A List Apart

Menu
A More Useful 404 Issue № 272

A More Useful 404

by Published in HTML, The Server Side · 56 Comments

Encountering 404 errors is not new. Often, developers provide custom 404 pages to make the experience a little less frustrating. However, for a custom 404 page to be truly useful, it should not only provide relevant information to the user, but should also provide immediate feedback to the developer so that, when possible, the problem can be fixed.
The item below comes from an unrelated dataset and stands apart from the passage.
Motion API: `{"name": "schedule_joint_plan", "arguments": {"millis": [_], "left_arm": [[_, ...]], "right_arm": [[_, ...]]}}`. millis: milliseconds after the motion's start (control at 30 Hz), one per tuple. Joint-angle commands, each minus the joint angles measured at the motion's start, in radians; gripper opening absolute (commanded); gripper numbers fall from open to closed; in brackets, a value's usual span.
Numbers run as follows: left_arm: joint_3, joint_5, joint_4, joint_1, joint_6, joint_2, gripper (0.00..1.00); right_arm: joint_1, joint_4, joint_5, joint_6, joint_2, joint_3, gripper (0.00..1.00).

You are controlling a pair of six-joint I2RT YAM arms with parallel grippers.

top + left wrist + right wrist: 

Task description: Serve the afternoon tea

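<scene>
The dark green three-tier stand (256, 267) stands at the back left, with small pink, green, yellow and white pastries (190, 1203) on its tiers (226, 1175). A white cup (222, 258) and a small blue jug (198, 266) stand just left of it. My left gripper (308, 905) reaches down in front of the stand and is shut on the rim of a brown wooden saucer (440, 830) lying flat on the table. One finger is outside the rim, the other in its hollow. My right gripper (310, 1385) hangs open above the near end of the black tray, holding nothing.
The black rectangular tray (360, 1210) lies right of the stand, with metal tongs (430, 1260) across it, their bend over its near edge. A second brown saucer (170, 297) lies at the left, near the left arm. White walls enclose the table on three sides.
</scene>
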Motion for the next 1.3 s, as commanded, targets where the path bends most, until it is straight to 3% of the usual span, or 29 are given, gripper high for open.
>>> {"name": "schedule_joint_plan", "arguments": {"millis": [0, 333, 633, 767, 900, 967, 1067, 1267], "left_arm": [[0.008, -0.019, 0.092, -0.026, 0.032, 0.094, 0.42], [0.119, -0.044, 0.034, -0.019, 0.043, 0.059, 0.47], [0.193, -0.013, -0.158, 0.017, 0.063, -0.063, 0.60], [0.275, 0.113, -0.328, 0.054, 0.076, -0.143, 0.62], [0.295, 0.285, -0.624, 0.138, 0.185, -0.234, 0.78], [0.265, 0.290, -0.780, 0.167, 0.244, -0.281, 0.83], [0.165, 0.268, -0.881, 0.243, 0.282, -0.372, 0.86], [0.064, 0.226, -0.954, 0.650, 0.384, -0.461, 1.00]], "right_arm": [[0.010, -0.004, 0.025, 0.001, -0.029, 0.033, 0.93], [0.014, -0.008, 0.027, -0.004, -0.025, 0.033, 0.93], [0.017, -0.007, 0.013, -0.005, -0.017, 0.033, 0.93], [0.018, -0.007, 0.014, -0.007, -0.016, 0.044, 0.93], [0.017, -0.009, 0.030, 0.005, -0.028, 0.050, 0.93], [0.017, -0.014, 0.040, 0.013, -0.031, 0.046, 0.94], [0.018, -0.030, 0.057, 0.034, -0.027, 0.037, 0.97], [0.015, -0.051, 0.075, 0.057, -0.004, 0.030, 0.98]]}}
To accomplish this, I developed a custom 404 page that can be adapted to the look and feel of the website it’s used on and uses server-side includes (SSI) to execute a Perl script that determines the cause of the 404 error and takes appropriate action.

Overall design

To provide useful and specific information to the user, it is necessary to define the possible causes of a 404 error. Here are four possible causes:

  1. The user mistyped the URL or followed an out-of-date bookmark. These are grouped together because we’ll see that it’s not possible to distinguish one from the other.
  2. The user encountered a 404 error because of a broken link within my site.
  3. The 404 error results from a broken link returned by a search engine.
  4. The 404 error was caused by a broken link on another website, but not a search engine.

In each of these cases, the 404 provides information about the specific cause of the error. If the broken link is either on my website or someone else’s website, but not returned via a search engine, the Perl script sends me, the developer, an e-mail about the broken link, including the URL the link points to and the page the user was trying to reach.

Custom 404 page

SSI allow you to include common snippets of static HTML, such as a header and footer, throughout a site. SSI pages, which typically have an .shtml extension, are processed by the server before the pages are sent to the browser.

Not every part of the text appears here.